During my porting of content to the archive, I came across a few posts that were like reviews, but I felt couldn't really be classified as such. I decided to make a new classification in which to fit them, but since I was planning on starting a new series for more informal reviews anyway, this gives me a great time to start Moonlit Critbit.
This series is where I’ll be giving an informal look at games, films, and TV that aren’t part of any other series [so A Look Inside the Morphing Grid covering Power Rangers]. One of the previous posts I now tag as a Moonlit Critbit is The Series of Ice Age – where I looked at the characterisation in the first two and how it works in the story. I didn’t do the same with the third and fourth films as I hadn’t got around to watching them, and that post was very spur of the moment.
Anyway, that’s the past and this is the present. And the present gives us Dragon Quest Heroes: Rocket Slime. A spin-off to the Dragon Quest series, the Japanese series of Slime MoriMori started life on the GBA in 2003. A third game in the series hit the 3DS in 2011, which brings us to the second. Originally released in Japan in 2005, the second game is the only one to have been localised – in North America only – a year later.
My experience with the game didn’t come until I would think 2008, when DS flashcarts were all the rage. Now, don’t think I was one of those people who grabbed anything and everything available. Aside from Harvest Moon, this was the only other game I had on it. Which is funny really, as having both of these games introduced me to their respective series, of which I now own a fair few games from each.
As for the game itself, there was one element I absolutely loved from it. The tank battles. See, the story itself was a fun one – with a band of enemies from the Dragon Quest series being involved in an organisation called the Plob who kidnap an entire village of various slimes – more for the characters involved and the various interactions they had.
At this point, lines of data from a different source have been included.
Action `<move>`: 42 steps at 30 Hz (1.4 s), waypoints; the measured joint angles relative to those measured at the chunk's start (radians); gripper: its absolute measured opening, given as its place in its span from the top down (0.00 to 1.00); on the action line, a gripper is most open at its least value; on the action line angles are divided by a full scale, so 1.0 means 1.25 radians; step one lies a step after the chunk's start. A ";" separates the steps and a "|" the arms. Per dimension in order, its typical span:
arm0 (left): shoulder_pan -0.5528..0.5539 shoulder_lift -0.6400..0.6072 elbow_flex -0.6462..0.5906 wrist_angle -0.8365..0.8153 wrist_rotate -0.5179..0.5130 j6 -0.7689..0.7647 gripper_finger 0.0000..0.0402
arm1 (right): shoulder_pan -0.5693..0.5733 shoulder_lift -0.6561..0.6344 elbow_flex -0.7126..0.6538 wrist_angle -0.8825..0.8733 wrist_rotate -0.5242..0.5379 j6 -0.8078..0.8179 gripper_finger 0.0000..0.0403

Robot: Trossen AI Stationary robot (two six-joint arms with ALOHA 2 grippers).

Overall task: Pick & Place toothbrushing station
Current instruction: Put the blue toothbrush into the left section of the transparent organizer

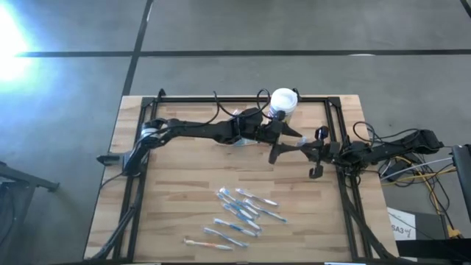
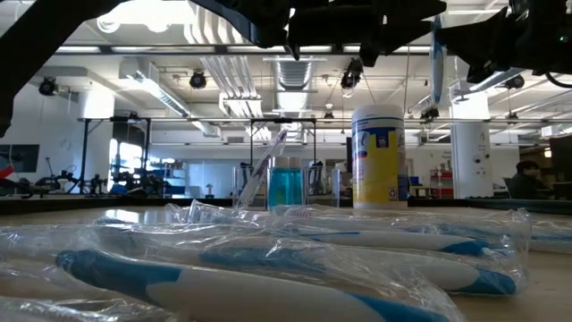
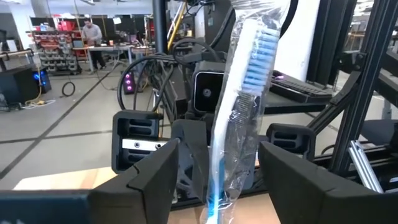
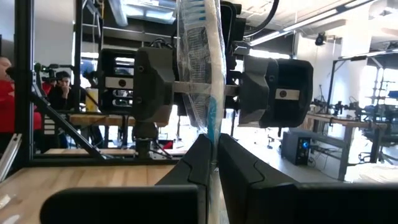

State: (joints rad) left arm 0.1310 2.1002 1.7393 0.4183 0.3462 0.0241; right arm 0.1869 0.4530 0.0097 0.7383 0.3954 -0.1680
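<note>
1. Wood-plank desk inside a black frame stands on a grey floor; the low view looks past it into a bright workshop hall.
2. Nearest that low camera lies a heap of white-and-blue toothbrushes in clear wrappers, so close that any print on the wrappers cannot be read.
3. Above mid-desk, the right tool is pinched tight on one wrapped white-and-blue toothbrush, held upright.
4. Facing it, the left tool stands wide, its fingers on either side of that toothbrush without touching it.
5. Farther back, the small clear plastic toothbrushing station, tinted blue and holding slanted brushes, rests on the desk; from above the left arm mostly hides it.
6. Just beside it stands a white cylindrical canister with a yellow label whose writing is illegible.
</note>
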 joint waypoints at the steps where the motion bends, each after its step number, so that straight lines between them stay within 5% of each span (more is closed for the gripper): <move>1: 0.000 0.000 0.000 0.000 0.000 0.000 0.45 | 0.000 0.000 0.000 0.000 0.000 0.000 0.97; 6: 0.000 0.000 0.000 0.000 -0.006 0.007 0.49 | -0.005 0.000 0.000 0.005 0.042 0.033 0.97; 17: 0.000 0.000 0.000 0.001 -0.006 0.007 0.59 | -0.005 0.076 0.043 -0.002 -0.006 0.036 0.97; 20: 0.000 0.000 0.000 -0.004 -0.004 0.007 0.67 | -0.005 0.111 0.063 -0.002 -0.006 0.033 0.97; 25: -0.001 -0.004 -0.001 -0.035 0.032 0.006 0.94 | -0.005 0.156 0.082 -0.002 -0.007 0.030 0.97; 31: -0.002 -0.013 -0.003 -0.050 0.049 0.003 0.96 | -0.005 0.169 0.094 -0.002 -0.008 0.028 0.96; 42: -0.003 -0.114 -0.010 -0.232 0.052 0.105 0.96 | -0.001 0.136 0.092 0.003 -0.011 0.018 0.67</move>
State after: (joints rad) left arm 0.1270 1.9571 1.7268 0.1286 0.4117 0.1557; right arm 0.1856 0.6232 0.1246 0.7416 0.3821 -0.1459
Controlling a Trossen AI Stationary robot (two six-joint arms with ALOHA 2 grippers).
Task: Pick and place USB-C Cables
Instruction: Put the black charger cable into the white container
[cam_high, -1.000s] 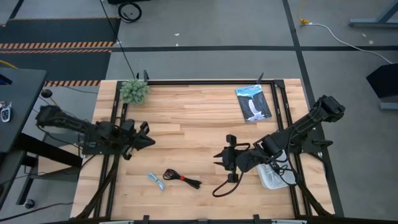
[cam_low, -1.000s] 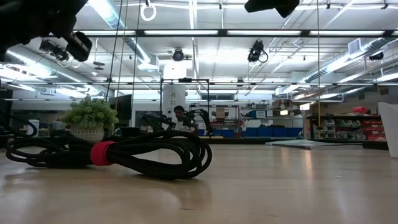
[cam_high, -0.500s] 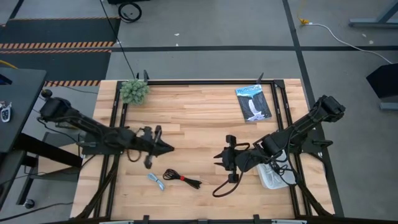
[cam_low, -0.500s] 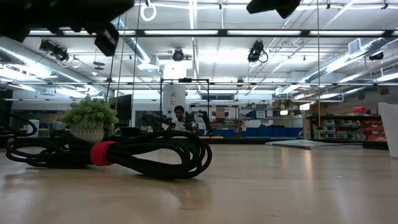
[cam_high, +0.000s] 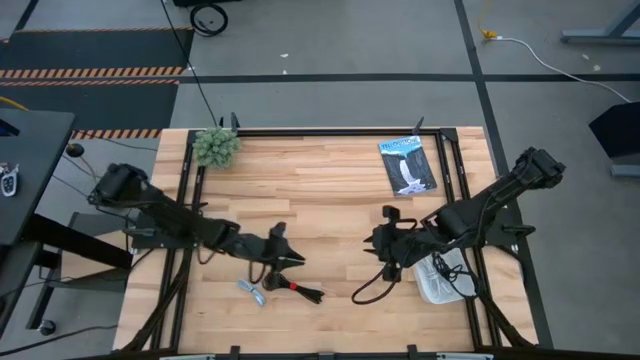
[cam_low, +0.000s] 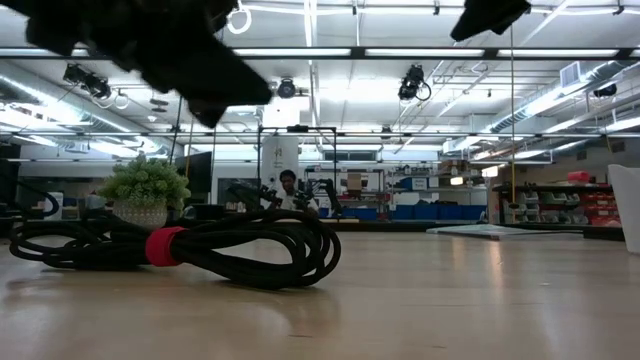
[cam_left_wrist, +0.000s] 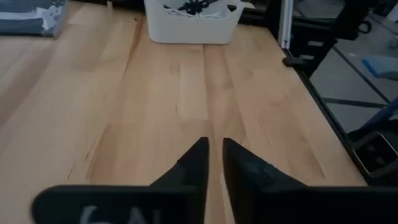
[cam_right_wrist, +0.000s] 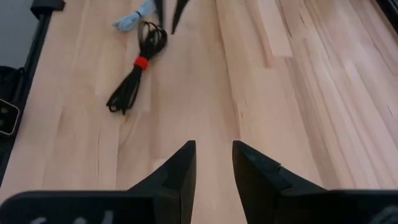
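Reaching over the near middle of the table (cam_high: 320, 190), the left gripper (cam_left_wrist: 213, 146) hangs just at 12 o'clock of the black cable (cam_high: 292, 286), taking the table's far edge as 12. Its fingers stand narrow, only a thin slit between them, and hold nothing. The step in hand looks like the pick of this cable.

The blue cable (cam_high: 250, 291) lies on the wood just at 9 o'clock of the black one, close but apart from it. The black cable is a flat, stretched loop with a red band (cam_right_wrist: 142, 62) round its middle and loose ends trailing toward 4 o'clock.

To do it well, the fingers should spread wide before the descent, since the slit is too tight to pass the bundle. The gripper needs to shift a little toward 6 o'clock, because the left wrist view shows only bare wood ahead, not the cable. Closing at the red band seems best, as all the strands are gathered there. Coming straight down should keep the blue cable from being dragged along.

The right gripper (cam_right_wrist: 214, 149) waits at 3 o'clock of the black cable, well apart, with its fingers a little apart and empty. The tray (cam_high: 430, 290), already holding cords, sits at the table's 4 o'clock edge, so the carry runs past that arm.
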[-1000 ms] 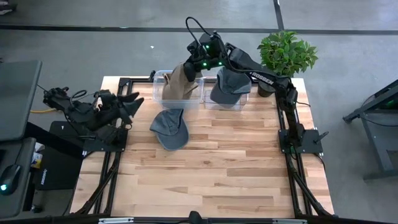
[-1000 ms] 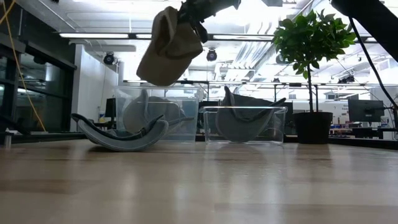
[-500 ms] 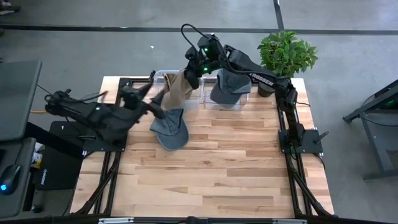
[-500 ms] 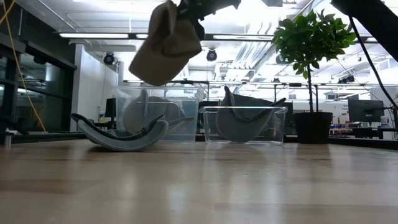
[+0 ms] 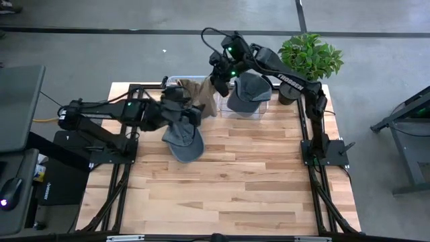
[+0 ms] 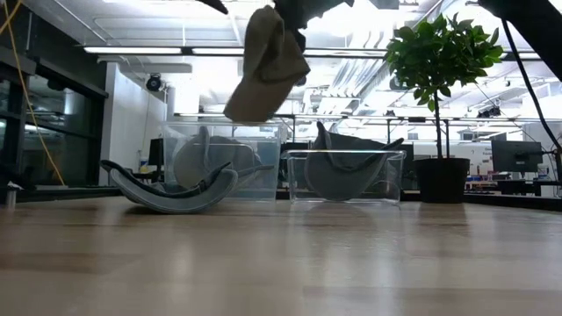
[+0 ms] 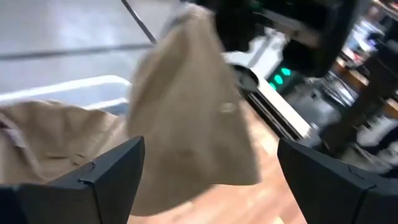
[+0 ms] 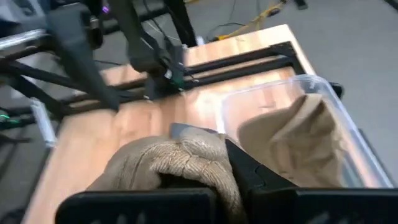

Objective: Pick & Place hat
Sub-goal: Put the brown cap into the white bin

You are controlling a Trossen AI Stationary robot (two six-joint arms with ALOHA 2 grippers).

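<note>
A tan hat (image 5: 203, 97) hangs from my right gripper (image 5: 218, 85) above the left clear bin (image 5: 172, 84); the low view shows this tan hat (image 6: 267, 66) well above the table. My left gripper (image 5: 188, 113) is open and has reached in beside it, with the tan hat (image 7: 193, 112) ahead between its spread fingers and apart from them. A grey hat (image 5: 183, 139) lies on the table in front of the left bin, resting on its curved crown (image 6: 171, 195). Another tan hat (image 8: 298, 140) lies inside the left bin. My right gripper (image 8: 205, 182) is shut on the tan hat's bunched cloth at its top end (image 8: 171, 163), pinched between the two fingers in several folds. The fingers come from above, slanting down. The hat is lifted clear and hangs slack below the fingers (image 6: 263, 79).
The right clear bin (image 5: 266, 106) holds a grey hat (image 5: 247, 91). A potted plant (image 5: 309, 57) stands at the table's far right corner. Black frame rails (image 5: 314, 144) run along both table sides. Bare wood (image 5: 235, 188) fills the near half.
My left arm has swung from the table's left edge toward the bins, and its open gripper now sits beside the hanging tan hat above the grey one. My right gripper has carried the tan hat a little toward the right, and the hat has swung with it.
</note>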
It never took itself seriously [even in the final chapter], and I loved it for that, but the tank battles were the main reason I loved this game.
At the start, it would just be your slime against crews of up to four in another tank – which were all shaped differently. Some would be designed like the Plob member you faced while others would be based on something related to that member. But the starting screen of these battles would give the name of the tank and a tagline for that tank, all of which had a certain charm about them. One such being The Pyramaniac – Doesn’t Fight Pharaoh.
Then there were the battles themselves, in which each tank had two cannons that ammo would be fired out of. You’d find the ammo from one of three dispensing areas and launch it from those cannons. The ammo was varied, having different damage values and some having other effects. Since there’s a lower and higher path for the ammo to fly to the other tank, it gave strategy in what you would use where. Shields were useful for blocking a few items while also allowing you to keep the heavier hitting stuff behind it and hoping for it to land.
Once a tank hit zero HP, it would then be time for a trip into the other tank to attack the heart of it [which was a literal heart] and win the battle. Once you unlocked the ability to have crew members yourself, it opened up more options for battle, as crew members had two commands you could switch between. You could either have them deal with the cannons and distract the enemy, or get some of your crew to distract the enemy while you dealt with the cannons. If you so desired, you could even fire your crew into those cannons, with some having commands that were useful when you did so.
It was always fun to get to a tank battle and fight it out, swapping ammo and crew members to see what worked best. Eventually you could even start gaining the ability to use the various enemies you capture in the adventure as crew members – all with their own unique set of commands. Once all the members of the village have been rescued, a tank battle tournament opens, where everything learnt about tank battles in the adventure gets used in four ranks of the tournament ladder.
For the time, the game was something fun, and it still is to this day. The main adventure might be easy, but it’s the tank battles that are the main feature this time around I feel. Everything in the game is built around them, and it’s just a shame that the third Slime MoriMori game never got localised, as that one featured a world spanning adventure in ships – with all the mechanics of the tank battles being present for the ship battles.